__Data__.

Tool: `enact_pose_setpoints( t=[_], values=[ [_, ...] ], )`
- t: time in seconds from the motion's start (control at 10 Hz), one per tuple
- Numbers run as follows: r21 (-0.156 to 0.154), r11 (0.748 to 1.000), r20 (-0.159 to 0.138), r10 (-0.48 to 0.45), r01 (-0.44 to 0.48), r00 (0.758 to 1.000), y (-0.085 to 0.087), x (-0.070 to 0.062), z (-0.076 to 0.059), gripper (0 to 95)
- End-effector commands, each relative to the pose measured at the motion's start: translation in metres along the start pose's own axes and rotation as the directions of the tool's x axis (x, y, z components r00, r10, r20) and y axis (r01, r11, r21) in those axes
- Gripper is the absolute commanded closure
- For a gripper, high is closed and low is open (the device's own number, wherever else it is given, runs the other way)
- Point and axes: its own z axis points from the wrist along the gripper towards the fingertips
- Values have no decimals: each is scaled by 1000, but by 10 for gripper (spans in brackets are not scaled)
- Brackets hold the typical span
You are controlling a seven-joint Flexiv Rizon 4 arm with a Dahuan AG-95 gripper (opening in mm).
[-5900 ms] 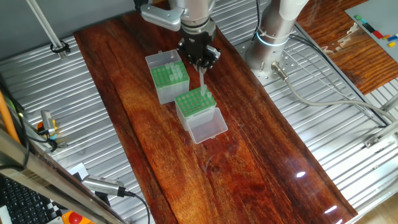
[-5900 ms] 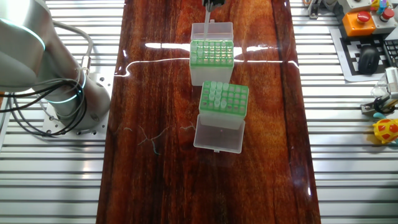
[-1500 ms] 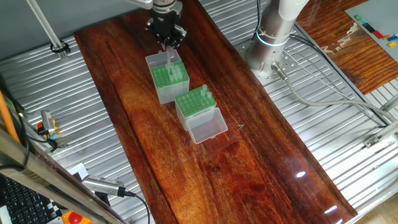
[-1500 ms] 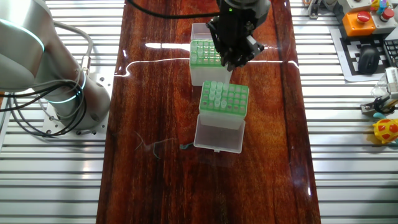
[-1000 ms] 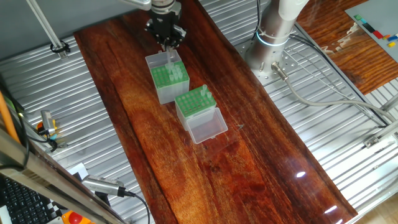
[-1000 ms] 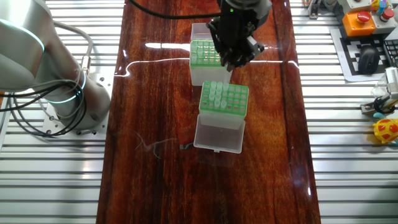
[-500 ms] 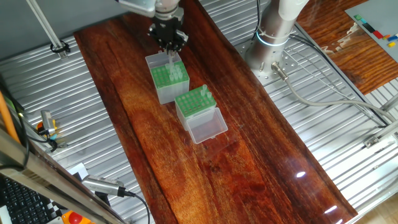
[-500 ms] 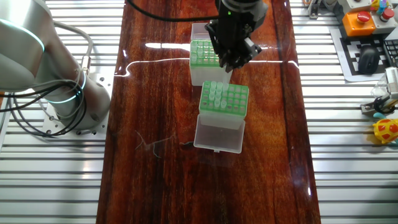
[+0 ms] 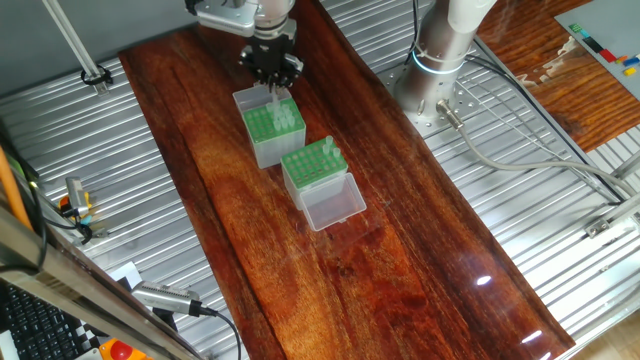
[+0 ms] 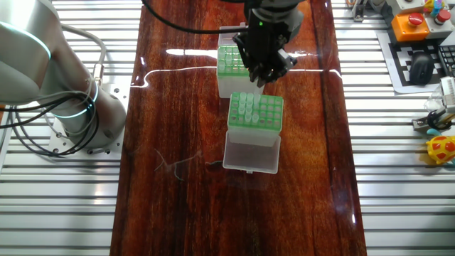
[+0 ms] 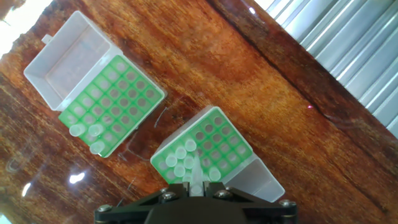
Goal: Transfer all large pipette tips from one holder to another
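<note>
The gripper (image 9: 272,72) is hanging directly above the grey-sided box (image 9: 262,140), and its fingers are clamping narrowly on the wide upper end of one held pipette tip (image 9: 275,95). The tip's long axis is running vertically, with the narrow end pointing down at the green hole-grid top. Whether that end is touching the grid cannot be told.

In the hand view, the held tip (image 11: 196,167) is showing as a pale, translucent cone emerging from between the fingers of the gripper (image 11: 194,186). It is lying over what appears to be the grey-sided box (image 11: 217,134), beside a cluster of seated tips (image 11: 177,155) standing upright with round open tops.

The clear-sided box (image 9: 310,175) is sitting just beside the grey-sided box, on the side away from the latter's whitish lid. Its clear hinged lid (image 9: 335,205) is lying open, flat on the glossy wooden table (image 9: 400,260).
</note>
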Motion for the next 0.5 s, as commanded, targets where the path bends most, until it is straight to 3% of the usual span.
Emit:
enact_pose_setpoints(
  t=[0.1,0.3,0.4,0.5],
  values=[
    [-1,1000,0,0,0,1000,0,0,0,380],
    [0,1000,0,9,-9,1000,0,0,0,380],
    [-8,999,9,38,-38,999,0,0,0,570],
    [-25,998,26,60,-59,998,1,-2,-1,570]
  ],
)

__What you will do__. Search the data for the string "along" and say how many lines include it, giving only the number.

__Response to this exercise__. 2